> [Exercise requirements]:
Would you repeat each line below exactly, without the pictures?
####################
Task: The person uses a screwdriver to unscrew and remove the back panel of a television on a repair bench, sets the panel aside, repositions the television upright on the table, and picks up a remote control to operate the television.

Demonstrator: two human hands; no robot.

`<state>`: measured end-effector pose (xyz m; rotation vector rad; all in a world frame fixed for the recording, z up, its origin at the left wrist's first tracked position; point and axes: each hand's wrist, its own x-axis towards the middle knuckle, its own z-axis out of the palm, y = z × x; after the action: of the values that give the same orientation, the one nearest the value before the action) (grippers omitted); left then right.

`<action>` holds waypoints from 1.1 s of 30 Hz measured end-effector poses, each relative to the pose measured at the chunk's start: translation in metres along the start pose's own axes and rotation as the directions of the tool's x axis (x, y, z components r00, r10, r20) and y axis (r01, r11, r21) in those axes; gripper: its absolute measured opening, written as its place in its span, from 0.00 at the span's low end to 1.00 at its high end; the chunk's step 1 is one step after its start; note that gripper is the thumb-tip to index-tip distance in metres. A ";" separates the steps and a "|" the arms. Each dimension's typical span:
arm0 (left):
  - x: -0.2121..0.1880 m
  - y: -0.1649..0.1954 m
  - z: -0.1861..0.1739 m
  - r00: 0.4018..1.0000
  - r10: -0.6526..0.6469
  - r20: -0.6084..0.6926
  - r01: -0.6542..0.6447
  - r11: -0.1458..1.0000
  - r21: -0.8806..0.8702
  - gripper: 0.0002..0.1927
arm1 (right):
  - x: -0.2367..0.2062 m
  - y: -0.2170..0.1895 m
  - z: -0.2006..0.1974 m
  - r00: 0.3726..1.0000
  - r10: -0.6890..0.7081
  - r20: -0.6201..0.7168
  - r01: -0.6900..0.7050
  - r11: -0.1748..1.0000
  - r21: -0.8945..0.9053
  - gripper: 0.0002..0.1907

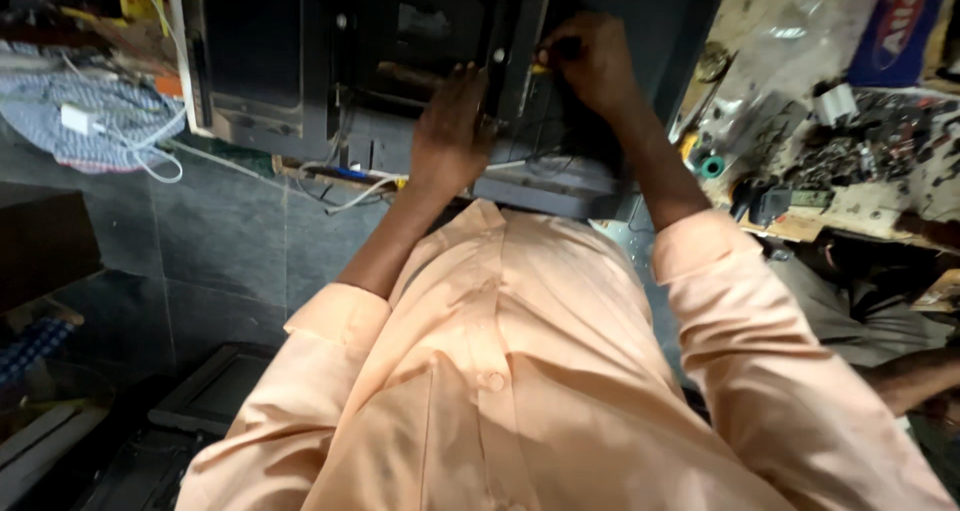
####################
> [Solution to this exercise]:
Task: The person uses a screwdriver to unscrew and remove the back panel of a television on a repair bench, sets the panel aside, repositions the television upright on the table, and picks up a remote control to operate the television.

Demonstrator: two human hands; no robot.

`<state>`: measured end-effector pose (xyz m; rotation vector rad; all in a world frame fixed for the recording, z up, its origin at the left wrist's first tracked position; point and axes: each hand's wrist, its own x-axis towards the middle knuckle, its own z-axis out of the palm, y = z × x; after the action: of the values that give the same orientation, the one nearest the value before the action) (grippers omitted); left then right.

`<action>` holds waypoints from 1.1 s of 30 Hz measured end-effector poses, each relative to the pose measured at the chunk's start: translation in metres along the start pose's own axes and rotation as the directions of the tool's x axis (x, y, z components r00, r10, r20) and y axis (r01, r11, r21) in those axes; gripper: its absolute measured opening, written as its place in its span, from 0.00 at the span's low end to 1.00 at its high end; the chunk's step 1 is one step after its start; note that gripper is the thumb-tip to index-tip distance in metres. A ";" separates the steps and a "|" the arms. Each dimension's typical span:
arm0 (left):
  - x: -0.2121..0.1880 m
  - y: -0.1649..0.1954 m
  - z: -0.1861..0.1739 m
  - r00: 0.4018..1.0000
  - r10: -0.6526..0.6469
  - r20: -0.6084..0.6926
  - r01: -0.6542..0.6447
  - r11: -0.1458..1.0000
  - r21: -0.8806..0.8702
  - gripper: 0.0002..0.1927
arm1 (right):
  - x: -0.2367..0.2062 m
  - y: -0.2170..0.1895 m
  - z: -0.2006..0.1974 m
  - r00: 0.3726..1.0000
  - r10: -0.6890..0.7081
  - r20: -0.6201..0.7168
  - r01: -0.6900..0.7050
  - r11: -0.1748..1.0000
  - r21: -0.8945..0.9053
  - gripper: 0.0002..0.1907

The answer is now complete.